Wunderwerk der frühen Kinotechnik

Der Filmprojektor

Die Filmemacher Ottomar und Greta Domnick besaßen ein modernes Heimkino, um die selbst gedrehten Filme zu sehen und Gästen vorzuführen. Der Filmprojektor der Marke Philips steht noch heute im Projektionsraum der Sammlung und ist nach wie vor einsatzbereit.

Sammlung Domnick, Filmprojektor von Philips/Sunlite FP5 und Lautsprecheranlage von Klangbild; Foto: Staatsanzeiger für Baden-Württemberg, Anja Stangl

Projektor und Lautsprecheranlage: noch funktionstüchtig.

Ein Stück Filmgeschichte

Der Filmprojektor, ein FP5 von Philips, ist aus zwei Teilen zusammengebaut: Motorwerk und Standfuß kommen aus den Niederlanden. Das Lampenhaus ist ein Fabrikat der Firma Sunlite aus New York. Ursprünglich wurde das Licht für die Vorführung durch eine Kohlebogenlampe erzeugt. Weil die Brandgefahr für die leicht entflammbaren Zelluloid-Filme dabei sehr hoch war, wurde sie später durch eine Halogenlampe ersetzt. Der Betrieb mit einem Kohlebogen deutet aber darauf hin, dass der Projektor bereits aus der Zeit vor den 1950ern stammt.

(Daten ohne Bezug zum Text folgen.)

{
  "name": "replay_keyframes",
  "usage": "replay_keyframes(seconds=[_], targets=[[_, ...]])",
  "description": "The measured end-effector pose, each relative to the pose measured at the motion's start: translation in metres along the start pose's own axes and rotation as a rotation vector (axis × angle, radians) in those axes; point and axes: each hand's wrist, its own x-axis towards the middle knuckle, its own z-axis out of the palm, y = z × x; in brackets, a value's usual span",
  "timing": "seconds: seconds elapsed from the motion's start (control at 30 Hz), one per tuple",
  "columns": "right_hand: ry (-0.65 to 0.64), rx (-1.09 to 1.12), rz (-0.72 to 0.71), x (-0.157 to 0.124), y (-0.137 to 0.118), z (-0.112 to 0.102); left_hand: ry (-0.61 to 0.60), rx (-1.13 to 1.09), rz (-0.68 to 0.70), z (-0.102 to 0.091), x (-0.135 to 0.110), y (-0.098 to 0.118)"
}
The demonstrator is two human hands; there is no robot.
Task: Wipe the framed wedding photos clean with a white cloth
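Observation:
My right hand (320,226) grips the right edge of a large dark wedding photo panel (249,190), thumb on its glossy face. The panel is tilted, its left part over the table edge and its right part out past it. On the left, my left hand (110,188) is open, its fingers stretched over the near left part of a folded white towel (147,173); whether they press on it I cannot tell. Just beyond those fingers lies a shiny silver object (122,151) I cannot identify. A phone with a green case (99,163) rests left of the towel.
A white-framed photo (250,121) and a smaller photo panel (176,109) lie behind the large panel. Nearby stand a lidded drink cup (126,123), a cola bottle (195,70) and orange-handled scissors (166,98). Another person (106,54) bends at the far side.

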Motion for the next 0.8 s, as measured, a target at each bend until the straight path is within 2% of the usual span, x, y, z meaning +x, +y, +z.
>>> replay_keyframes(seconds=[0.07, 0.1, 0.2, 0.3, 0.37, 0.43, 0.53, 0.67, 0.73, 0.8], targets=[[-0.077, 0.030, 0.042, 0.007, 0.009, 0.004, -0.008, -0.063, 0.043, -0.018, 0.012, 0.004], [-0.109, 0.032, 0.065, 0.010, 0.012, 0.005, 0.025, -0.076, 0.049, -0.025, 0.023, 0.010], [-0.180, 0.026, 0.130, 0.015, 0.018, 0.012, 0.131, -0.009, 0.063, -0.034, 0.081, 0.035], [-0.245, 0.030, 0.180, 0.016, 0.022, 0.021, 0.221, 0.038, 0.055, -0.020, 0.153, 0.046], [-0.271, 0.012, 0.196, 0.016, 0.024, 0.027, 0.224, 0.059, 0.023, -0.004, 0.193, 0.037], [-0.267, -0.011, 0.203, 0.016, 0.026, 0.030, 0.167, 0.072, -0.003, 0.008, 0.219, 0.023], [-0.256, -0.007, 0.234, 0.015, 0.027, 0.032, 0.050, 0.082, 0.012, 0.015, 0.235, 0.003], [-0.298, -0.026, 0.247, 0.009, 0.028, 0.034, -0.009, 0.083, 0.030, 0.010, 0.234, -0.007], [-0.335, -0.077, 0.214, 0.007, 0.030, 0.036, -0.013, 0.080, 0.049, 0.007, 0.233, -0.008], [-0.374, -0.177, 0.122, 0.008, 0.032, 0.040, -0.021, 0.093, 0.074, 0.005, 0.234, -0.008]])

Vergleichbare Filmprojektoren findet man heute vor allem in Museen für Kinogeschichte.

Komplexe Technik

Um den Filmprojektor bedienen zu können, mussten Filmvorführer einen intensiven Lehrgang, der ein halbes Jahr dauerte, absolvieren. Erst nachdem sie eine Prüfung abgelegt hatten, durften sie in den Kinos arbeiten. Noch heute fasziniert die Technik: Der Film läuft über Samtbänder durch den Filmkanal und über Wickelrollen. Der Filmrissschalter muss umgelegt, die Feuerklappe geöffnet werden. Mit den großen Schalthebeln wird der Projektor in Gang gesetzt.